- [Work to be completed]
Start with the first line of the records below. Output each line exactly, ending with the one that contains "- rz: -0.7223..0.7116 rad".

(Data excerpts)
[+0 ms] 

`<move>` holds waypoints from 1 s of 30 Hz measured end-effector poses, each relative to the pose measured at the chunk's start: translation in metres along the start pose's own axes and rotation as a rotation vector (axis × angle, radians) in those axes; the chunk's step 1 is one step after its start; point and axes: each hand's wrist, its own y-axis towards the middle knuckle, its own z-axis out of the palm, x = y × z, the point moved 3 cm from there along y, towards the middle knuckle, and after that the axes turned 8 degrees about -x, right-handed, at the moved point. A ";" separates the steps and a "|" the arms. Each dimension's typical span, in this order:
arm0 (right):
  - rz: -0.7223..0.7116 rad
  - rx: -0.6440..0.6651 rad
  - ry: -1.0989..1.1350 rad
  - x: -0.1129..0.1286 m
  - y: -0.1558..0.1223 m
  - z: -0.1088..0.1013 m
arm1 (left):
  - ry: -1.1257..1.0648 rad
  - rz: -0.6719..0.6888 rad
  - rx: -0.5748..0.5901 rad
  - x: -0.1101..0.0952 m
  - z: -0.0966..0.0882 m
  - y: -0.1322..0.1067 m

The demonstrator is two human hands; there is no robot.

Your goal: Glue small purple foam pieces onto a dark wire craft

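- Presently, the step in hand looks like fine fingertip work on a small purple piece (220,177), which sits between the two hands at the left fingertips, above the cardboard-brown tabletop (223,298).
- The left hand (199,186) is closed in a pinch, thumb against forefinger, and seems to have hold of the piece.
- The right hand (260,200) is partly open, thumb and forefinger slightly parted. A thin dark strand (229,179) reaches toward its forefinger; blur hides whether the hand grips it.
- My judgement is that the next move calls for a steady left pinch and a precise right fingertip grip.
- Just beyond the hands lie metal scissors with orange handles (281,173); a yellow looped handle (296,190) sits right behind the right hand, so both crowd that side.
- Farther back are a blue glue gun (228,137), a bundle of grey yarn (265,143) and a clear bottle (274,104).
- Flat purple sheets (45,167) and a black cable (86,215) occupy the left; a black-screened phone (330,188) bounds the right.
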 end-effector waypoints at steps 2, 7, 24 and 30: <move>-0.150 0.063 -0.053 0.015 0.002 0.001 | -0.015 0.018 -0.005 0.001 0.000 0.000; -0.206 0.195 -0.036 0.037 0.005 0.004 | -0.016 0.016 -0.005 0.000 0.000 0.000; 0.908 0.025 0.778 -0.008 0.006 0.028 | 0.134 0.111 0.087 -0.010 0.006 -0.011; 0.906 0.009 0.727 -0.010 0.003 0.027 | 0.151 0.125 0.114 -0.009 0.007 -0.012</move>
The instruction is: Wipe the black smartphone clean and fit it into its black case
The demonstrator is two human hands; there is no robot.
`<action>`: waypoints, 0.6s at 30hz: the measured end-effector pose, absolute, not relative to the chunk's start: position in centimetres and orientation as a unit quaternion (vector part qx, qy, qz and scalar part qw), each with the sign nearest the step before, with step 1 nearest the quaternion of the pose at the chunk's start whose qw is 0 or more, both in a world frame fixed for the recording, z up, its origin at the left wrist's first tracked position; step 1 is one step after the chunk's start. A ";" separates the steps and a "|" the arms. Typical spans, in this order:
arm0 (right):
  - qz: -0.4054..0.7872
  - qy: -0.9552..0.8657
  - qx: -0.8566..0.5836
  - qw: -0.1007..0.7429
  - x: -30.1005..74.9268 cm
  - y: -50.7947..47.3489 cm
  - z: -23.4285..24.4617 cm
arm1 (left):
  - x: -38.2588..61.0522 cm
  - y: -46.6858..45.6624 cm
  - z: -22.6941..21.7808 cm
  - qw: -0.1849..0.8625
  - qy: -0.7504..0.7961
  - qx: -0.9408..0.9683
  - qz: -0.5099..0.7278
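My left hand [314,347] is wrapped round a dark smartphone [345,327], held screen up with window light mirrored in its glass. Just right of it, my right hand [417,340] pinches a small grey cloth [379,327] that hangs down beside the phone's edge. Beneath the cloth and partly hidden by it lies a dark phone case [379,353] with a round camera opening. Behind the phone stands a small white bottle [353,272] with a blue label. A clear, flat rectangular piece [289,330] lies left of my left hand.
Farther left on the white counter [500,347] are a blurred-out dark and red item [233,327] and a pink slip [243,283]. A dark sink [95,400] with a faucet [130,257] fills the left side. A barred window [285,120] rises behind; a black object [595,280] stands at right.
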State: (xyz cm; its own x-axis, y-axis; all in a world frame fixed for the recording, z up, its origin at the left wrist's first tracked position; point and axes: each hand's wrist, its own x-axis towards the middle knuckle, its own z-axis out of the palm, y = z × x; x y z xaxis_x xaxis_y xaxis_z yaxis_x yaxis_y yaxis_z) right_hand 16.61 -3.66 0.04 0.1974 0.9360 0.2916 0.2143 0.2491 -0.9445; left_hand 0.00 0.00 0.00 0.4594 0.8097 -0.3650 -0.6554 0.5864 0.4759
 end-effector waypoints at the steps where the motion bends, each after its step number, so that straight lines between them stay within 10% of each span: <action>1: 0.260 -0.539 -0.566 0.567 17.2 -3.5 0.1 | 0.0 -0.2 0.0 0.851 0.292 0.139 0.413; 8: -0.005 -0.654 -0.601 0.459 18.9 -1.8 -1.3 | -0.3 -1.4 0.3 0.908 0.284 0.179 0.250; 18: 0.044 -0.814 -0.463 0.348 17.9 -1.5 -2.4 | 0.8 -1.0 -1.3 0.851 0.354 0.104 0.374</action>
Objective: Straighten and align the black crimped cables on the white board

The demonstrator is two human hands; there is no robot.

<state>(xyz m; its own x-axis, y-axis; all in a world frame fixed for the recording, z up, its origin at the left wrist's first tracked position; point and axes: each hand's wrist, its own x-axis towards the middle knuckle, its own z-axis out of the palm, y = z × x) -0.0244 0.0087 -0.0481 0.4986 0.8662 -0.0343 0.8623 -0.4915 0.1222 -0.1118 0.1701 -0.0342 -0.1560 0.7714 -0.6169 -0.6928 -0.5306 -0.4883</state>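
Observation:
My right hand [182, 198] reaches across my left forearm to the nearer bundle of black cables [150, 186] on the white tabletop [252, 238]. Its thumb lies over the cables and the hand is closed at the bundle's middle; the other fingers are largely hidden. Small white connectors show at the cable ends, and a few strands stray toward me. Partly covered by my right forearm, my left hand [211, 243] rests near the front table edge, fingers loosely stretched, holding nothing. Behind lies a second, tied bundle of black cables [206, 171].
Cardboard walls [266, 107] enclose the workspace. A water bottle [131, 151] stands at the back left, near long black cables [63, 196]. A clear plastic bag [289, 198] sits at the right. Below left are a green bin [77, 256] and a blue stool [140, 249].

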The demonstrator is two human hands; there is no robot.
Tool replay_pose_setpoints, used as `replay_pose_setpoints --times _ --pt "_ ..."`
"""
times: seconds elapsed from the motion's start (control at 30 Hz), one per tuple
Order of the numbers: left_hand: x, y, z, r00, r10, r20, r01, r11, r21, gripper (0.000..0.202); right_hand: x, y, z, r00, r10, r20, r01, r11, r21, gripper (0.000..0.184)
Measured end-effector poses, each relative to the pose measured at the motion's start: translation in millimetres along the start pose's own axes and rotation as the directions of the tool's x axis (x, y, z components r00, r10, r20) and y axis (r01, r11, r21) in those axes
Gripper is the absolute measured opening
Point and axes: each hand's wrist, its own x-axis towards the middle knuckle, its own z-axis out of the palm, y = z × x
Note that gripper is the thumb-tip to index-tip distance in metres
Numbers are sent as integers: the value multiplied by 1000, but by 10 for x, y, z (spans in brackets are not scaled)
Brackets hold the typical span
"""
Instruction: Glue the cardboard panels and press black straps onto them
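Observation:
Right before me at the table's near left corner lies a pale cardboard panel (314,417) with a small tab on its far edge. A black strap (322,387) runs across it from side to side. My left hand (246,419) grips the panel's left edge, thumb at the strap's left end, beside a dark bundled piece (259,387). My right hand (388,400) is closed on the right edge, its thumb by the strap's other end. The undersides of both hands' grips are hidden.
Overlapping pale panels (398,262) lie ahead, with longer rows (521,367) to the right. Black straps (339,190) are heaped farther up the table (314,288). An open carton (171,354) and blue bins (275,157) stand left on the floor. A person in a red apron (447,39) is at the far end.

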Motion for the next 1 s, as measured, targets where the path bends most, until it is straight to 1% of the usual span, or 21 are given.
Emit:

- [Solution for this task]
[+0 ms] 

`<move>` holds waypoints from 1 s of 30 Hz measured end-effector poses, each relative to the pose measured at the chunk's start: translation in metres along the start pose's own axes and rotation as a rotation vector (axis × angle, radians) in those axes; the chunk's step 1 is one step after its start; point and axes: each hand's wrist, its own y-axis towards the middle knuckle, its own z-axis out of the palm, x = y × z, the point moved 3 cm from there along y, towards the middle knuckle, and after that the axes turned 8 degrees about -x, right-handed, at the moved point. A ";" separates the steps and a "|" the arms. Each dimension's typical span, in this order:
arm0 (right):
  - rz: -0.7223..0.7116 rad

The response to this exercise is done.